Social Entrepreneurship 
Before her work in China, during the 1970s, Montgomery worked for ten years at the Jane Addams Hull-House in Chicago, Illinois, as a Director of Youth Employment and later as Social Entrepreneurship Director at the center's youth services division. With grants from the MacArthur Foundation, Montgomery created non-profit companies to support local businesses that were about to close and led to thousands of jobs for residents that are still open to this day. In 1986, she produced her first feature documentary called Jane Addams and the Women of Hull House for WTTW. The feature film, starring actress Ellyn Burstyn, developed the historical facts about American frontiers in social democracy, the struggles for children and women's rights, labor relations, immigrant rights, and education. 

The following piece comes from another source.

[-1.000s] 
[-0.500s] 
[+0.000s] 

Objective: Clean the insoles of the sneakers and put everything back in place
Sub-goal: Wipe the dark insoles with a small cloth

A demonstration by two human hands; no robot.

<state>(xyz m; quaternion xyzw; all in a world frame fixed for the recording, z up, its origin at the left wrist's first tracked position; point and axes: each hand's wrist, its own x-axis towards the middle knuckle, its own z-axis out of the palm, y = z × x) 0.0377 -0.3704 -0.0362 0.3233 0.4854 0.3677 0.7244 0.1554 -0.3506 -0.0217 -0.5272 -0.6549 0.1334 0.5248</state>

Complementing her work in Chicago, Montgomery worked in Bogota, Colombia on cross-cultural Economic Development projects at the Fundacion Social in conjunction with Pontifical Xavierian University. She produced documentaries for university-run Cenpro Television.  One film featured the story of Padre Campoamor, a Spanish Jesuit priest who arrived in Bogota in 1911 and started schools for orphaned children. His orphans became teachers, accountants, and leaders in Bogota's Circulo de Obreros. Following that film, she documented the survivors of one Colombia's volcanic explosion that wiped out the mountain city of Armero.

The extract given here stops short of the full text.